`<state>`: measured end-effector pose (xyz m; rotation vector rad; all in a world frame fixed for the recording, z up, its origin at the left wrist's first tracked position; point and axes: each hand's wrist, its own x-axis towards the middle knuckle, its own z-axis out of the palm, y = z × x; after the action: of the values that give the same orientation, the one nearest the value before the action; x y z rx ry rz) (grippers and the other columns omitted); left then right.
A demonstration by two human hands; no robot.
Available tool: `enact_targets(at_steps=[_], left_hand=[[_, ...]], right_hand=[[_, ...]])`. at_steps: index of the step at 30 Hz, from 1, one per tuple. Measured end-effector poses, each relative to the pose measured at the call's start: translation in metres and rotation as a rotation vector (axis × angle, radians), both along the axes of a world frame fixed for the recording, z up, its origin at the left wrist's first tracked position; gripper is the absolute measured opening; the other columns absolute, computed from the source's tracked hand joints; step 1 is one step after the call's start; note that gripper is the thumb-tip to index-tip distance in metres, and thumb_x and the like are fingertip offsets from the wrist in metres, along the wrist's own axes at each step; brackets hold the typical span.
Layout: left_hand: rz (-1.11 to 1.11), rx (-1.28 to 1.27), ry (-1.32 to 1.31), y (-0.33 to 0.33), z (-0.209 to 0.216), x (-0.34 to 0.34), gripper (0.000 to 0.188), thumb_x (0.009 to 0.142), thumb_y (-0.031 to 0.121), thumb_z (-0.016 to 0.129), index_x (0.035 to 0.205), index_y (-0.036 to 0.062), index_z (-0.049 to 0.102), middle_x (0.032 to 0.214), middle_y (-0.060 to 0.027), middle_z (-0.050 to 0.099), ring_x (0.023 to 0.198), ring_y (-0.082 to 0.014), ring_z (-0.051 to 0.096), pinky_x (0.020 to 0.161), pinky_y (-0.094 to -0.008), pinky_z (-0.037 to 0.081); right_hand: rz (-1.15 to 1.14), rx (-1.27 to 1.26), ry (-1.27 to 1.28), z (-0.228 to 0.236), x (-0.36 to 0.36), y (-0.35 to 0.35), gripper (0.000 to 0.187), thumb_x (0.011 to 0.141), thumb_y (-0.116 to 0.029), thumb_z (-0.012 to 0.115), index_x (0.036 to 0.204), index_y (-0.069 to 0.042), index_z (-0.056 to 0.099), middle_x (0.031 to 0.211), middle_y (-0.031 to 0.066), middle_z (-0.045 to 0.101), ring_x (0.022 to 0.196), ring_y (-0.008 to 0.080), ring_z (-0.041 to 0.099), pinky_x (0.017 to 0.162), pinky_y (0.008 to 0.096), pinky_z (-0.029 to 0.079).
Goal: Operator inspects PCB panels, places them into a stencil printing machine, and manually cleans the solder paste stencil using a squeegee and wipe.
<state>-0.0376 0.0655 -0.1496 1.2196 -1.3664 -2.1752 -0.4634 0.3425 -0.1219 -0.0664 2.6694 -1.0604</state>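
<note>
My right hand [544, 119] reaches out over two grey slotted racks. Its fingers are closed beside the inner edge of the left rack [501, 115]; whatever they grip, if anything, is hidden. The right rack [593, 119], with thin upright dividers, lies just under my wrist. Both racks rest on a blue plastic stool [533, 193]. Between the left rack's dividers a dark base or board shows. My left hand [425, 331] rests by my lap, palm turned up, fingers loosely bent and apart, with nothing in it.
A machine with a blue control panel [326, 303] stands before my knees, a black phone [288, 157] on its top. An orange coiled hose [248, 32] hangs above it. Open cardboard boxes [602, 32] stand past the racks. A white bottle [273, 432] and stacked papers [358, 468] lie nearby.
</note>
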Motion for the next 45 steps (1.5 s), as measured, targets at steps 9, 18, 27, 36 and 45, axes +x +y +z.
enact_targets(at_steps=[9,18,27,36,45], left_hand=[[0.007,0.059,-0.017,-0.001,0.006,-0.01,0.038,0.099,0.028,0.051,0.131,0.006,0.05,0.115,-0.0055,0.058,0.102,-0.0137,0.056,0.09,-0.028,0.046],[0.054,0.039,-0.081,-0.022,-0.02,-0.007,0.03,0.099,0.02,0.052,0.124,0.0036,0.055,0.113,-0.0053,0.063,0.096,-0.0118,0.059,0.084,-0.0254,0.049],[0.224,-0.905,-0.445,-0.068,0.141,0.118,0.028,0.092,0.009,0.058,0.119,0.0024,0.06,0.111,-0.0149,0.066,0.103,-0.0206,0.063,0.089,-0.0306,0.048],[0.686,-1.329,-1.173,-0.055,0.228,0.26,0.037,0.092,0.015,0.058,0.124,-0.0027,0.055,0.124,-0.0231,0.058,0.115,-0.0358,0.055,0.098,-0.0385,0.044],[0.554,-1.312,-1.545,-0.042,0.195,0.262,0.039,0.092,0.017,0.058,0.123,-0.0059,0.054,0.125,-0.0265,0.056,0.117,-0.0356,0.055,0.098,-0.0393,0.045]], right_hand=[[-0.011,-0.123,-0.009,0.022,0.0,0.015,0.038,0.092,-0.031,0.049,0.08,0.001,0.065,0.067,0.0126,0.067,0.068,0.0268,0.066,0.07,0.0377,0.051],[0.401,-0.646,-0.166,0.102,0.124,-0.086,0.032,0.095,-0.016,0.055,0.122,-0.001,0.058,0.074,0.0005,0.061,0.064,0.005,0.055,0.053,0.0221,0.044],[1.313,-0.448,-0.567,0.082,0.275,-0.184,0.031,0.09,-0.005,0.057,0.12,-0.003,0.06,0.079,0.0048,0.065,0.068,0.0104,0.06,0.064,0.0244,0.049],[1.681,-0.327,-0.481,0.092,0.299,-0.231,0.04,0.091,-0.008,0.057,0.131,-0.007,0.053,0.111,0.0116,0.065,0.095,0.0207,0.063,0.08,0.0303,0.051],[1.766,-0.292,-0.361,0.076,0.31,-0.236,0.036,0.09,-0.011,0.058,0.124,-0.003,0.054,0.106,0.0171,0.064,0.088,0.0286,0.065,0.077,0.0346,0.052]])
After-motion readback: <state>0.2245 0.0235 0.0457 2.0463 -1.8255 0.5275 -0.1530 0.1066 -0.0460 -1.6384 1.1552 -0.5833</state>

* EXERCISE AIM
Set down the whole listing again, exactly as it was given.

* RESULT OF THIS EXERCISE
`<state>`: measured end-effector pose (xyz m; rotation vector rad; all in a world frame fixed for the recording, z up, its origin at the left wrist's first tracked position; point and axes: each hand's wrist, its own x-axis towards the middle knuckle, its own z-axis out of the palm, y = z × x; after the action: of the values that give the same orientation, the one nearest the value before the action; x y z rx ry rz) (grippers and the other columns omitted); left then right.
A demonstration by two human hands; no robot.
Available tool: `enact_targets(at_steps=[_], left_hand=[[_, ...]], right_hand=[[_, ...]])`. at_steps: index of the step at 30 Hz, from 1, one per tuple. Measured end-effector poses, each relative to the pose measured at the call's start: translation in metres and rotation as a rotation vector (axis × angle, radians), both along the axes of a world frame fixed for the recording, z up, its origin at the left wrist's first tracked position; gripper is the absolute measured opening; the other columns absolute, computed from the source's tracked hand joints; step 1 is one step after the call's start; note that gripper is the thumb-tip to index-tip distance in metres, and thumb_x and the like are fingertip offsets from the wrist in metres, along the wrist's own axes at each step; brackets hold the typical span.
Layout: left_hand: rz (-1.11 to 1.11), rx (-1.28 to 1.27), ry (-1.32 to 1.31), y (-0.33 to 0.33), z (-0.209 to 0.216), x (-0.34 to 0.34), gripper (0.000 to 0.188), thumb_x (0.009 to 0.142), thumb_y (-0.031 to 0.121), thumb_z (-0.016 to 0.129), index_x (0.035 to 0.205), index_y (-0.036 to 0.062), index_z (-0.049 to 0.102), middle_x (0.032 to 0.214), middle_y (-0.060 to 0.027), middle_z (-0.050 to 0.099), ring_x (0.023 to 0.198), ring_y (-0.082 to 0.014), ring_z (-0.051 to 0.096), pinky_x (0.020 to 0.161), pinky_y (-0.094 to -0.008), pinky_z (-0.037 to 0.081); right_hand: rz (-1.15 to 1.14), rx (-1.27 to 1.26), ry (-1.27 to 1.28), z (-0.228 to 0.236), x (-0.36 to 0.36), y (-0.35 to 0.35), gripper (0.000 to 0.187), thumb_x (0.011 to 0.141), thumb_y (-0.116 to 0.029), thumb_z (-0.012 to 0.115), index_x (0.036 to 0.204), index_y (-0.069 to 0.042), index_z (-0.056 to 0.099), middle_x (0.031 to 0.211), middle_y (-0.031 to 0.066), middle_z (-0.045 to 0.101), ring_x (0.022 to 0.196), ring_y (-0.008 to 0.080), ring_z (-0.041 to 0.099), pinky_x (0.017 to 0.162), pinky_y (0.008 to 0.096), pinky_z (-0.029 to 0.079).
Goal: Operator inspects PCB panels, places them into a stencil printing machine, and manually cleans the solder paste stencil using a squeegee and wipe.
<state>-0.0376 0.0655 -0.1496 1.2196 -1.3664 -2.1752 -0.4634 0.3425 -0.1219 -0.0664 2.6694 -1.0604</state>
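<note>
My right hand [544, 119] reaches out over two grey slotted racks. Its fingers are closed beside the inner edge of the left rack [501, 115]; whatever they grip, if anything, is hidden. The right rack [593, 119], with thin upright dividers, lies just under my wrist. Both racks rest on a blue plastic stool [533, 193]. Between the left rack's dividers a dark base or board shows. My left hand [425, 331] rests by my lap, palm turned up, fingers loosely bent and apart, with nothing in it.
A machine with a blue control panel [326, 303] stands before my knees, a black phone [288, 157] on its top. An orange coiled hose [248, 32] hangs above it. Open cardboard boxes [602, 32] stand past the racks. A white bottle [273, 432] and stacked papers [358, 468] lie nearby.
</note>
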Motion for the next 45 steps (1.5 s), as measured, targets at steps 9, 18, 27, 36 and 45, axes +x +y +z.
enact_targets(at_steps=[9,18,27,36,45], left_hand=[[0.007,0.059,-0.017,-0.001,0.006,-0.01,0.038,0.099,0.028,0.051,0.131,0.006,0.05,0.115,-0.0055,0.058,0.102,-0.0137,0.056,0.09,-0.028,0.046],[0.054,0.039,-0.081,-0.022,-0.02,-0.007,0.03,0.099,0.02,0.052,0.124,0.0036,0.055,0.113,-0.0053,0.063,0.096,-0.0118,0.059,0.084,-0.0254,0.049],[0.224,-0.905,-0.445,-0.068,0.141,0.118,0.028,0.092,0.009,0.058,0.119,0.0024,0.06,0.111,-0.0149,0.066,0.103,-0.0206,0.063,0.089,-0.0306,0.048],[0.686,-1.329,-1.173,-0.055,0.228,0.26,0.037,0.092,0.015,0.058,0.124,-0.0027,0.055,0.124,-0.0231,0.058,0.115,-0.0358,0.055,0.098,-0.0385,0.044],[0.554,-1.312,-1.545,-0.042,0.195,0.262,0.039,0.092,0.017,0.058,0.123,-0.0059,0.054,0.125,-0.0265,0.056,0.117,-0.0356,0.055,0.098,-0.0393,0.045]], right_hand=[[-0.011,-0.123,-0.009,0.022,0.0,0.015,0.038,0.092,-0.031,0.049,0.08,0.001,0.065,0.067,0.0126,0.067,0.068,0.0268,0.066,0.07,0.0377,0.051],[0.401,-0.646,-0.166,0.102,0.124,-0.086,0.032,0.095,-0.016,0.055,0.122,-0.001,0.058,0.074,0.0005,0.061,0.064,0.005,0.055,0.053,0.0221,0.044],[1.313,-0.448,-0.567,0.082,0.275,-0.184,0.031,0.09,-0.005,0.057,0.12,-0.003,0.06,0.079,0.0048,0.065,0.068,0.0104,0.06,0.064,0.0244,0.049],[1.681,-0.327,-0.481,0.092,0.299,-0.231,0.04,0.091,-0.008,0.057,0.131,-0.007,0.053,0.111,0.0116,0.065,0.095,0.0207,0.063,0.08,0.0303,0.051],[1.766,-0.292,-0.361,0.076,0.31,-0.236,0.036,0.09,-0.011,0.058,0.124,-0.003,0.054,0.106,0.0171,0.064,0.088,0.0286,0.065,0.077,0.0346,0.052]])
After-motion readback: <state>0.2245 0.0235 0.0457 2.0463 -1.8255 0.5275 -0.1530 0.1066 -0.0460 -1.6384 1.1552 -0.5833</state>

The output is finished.